Subjective (questionnaires, focus groups…): 2 study based on questionnaires were organised (TRAVIA). 1000 drivers interviewed (representation and behaviour in regard to speed limitations and LAVIA system).
Criteria to achieve scientific results
Conducting the trial is not an end in itself. It is only worthwhile if it provides enough information for all aspects of the system to be evaluated.
An evaluation plan has been developed by statisticians and driving psychologists. This requires the collection of data that can explain the subjects' driving behaviours.
A variety of techniques was used; some involve the use of observers who accompany the drivers for several hours on an occasional basis. Others are based on automatic data collection techniques which record the most significant data, for example speeds, type of journey, conditions (rain, day or night) and use of the brakes or accelerator.

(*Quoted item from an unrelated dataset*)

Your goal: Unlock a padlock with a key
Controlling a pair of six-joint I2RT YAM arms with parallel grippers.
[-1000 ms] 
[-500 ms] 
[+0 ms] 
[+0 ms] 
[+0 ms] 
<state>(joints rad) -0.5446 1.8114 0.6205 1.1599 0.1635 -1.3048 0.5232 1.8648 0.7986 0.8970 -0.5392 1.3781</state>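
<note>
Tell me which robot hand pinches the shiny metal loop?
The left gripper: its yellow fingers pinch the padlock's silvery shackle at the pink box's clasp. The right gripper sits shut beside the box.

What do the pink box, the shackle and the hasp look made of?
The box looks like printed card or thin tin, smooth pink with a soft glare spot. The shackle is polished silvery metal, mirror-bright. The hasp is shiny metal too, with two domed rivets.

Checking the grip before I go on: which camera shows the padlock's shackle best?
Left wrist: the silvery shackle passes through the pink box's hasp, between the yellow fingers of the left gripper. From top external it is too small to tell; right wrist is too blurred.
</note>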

Interviews with drivers, conducted by driving psychologists, provided further insights into the factors that affect system acceptability.
However, this data is not always sufficient. The behaviour of other drivers is also very important. To better understand this, two cars were specially equipped with a video recorder to observe the scenes in front and behind them.
In this context too, observers and interviews provided a valuable supplement to the collected data.